THE PROBLEM:
Search the entries for the word "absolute" and return every line where it is found.

┏━━

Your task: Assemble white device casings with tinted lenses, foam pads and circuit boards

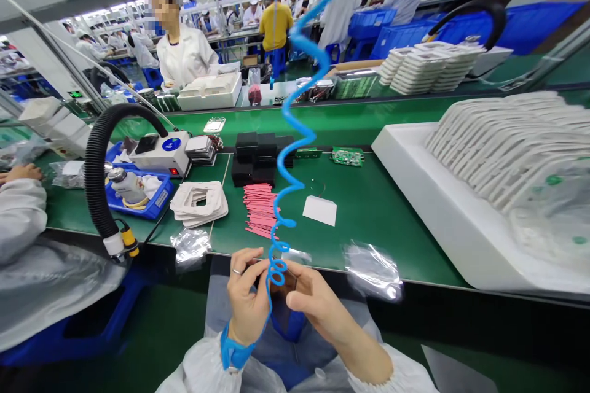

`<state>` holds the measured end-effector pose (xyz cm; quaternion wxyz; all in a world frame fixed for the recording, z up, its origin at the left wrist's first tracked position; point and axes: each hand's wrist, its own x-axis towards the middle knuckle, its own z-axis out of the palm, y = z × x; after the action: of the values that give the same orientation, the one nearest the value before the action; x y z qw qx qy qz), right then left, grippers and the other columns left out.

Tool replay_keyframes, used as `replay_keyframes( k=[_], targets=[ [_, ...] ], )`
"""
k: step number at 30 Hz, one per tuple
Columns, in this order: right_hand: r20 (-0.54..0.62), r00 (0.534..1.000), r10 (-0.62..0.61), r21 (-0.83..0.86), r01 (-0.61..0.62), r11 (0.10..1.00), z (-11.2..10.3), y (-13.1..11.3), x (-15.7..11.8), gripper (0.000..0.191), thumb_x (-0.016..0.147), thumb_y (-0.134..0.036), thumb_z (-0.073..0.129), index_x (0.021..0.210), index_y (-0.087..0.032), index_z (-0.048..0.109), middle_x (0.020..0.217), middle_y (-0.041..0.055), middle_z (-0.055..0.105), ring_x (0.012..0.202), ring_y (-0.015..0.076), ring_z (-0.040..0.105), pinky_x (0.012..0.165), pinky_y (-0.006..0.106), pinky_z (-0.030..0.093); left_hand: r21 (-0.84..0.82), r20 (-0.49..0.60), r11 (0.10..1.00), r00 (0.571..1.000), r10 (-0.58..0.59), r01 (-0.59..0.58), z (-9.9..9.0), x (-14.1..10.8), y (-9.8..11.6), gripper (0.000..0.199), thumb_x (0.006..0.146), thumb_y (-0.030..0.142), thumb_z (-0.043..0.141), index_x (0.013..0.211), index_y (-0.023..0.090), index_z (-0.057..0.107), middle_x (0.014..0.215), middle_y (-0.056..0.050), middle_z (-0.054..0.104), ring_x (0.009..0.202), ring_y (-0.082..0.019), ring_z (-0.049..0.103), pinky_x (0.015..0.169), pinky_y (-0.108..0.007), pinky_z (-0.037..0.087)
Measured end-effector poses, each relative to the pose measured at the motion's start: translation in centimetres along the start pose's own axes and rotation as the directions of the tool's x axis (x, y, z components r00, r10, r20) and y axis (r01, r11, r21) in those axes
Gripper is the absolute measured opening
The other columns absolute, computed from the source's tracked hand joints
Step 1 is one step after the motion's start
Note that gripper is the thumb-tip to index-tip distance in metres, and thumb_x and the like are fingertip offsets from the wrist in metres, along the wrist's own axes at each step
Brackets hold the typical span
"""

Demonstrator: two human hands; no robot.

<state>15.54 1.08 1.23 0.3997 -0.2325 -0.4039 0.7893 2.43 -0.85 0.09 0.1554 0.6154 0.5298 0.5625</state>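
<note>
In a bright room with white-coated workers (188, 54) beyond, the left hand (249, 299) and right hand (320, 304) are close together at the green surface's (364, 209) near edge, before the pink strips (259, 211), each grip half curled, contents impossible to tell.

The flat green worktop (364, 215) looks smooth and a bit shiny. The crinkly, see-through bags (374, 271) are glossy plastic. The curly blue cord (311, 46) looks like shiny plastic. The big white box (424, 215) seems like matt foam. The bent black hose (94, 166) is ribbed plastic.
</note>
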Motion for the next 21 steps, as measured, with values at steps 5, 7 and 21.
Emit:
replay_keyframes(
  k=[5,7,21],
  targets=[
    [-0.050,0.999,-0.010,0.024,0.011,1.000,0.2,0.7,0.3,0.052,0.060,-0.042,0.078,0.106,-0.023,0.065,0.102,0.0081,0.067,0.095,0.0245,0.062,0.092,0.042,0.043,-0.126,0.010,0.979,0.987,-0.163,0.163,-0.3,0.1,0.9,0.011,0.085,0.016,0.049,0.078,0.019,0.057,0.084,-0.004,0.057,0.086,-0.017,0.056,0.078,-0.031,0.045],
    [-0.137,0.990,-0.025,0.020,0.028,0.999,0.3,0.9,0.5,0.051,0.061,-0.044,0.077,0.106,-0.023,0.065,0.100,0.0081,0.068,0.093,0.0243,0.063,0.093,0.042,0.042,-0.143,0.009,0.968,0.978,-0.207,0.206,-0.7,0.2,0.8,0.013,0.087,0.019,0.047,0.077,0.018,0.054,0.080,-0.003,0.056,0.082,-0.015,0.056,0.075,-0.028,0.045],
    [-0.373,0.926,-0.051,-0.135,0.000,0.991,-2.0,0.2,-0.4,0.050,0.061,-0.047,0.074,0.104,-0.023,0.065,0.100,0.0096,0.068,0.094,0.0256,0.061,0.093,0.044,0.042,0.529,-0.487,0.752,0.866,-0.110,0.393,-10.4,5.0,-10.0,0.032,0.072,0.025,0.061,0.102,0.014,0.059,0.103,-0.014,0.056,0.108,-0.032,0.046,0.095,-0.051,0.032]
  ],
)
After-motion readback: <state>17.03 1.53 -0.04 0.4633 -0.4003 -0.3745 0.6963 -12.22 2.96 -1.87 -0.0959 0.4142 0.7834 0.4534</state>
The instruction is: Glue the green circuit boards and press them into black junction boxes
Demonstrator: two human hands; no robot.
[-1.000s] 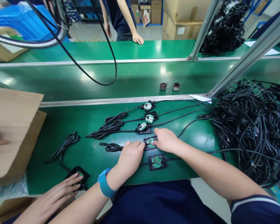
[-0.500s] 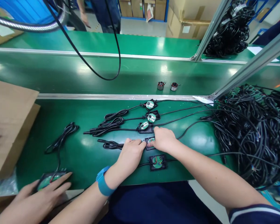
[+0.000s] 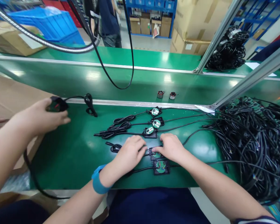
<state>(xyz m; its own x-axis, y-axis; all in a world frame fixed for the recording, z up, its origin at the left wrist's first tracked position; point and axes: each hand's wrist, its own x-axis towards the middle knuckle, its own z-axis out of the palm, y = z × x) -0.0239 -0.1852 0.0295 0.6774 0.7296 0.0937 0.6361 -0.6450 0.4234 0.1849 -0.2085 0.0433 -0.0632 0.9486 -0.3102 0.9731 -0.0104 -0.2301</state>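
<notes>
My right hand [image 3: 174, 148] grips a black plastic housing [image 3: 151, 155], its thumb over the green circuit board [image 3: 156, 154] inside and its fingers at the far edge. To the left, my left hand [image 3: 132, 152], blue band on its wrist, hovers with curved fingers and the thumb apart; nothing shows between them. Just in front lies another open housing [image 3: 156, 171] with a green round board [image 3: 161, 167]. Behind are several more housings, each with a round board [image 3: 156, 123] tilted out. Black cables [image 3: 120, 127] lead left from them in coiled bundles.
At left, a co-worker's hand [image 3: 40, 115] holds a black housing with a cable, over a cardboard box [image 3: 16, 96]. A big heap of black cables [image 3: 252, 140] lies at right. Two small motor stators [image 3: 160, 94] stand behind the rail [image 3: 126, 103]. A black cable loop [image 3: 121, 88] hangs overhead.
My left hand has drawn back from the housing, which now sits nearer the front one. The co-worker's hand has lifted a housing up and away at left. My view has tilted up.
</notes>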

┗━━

EXERCISE ANSWER:
Gripper is the absolute measured opening
The other columns absolute, computed from the source's tracked hand joints

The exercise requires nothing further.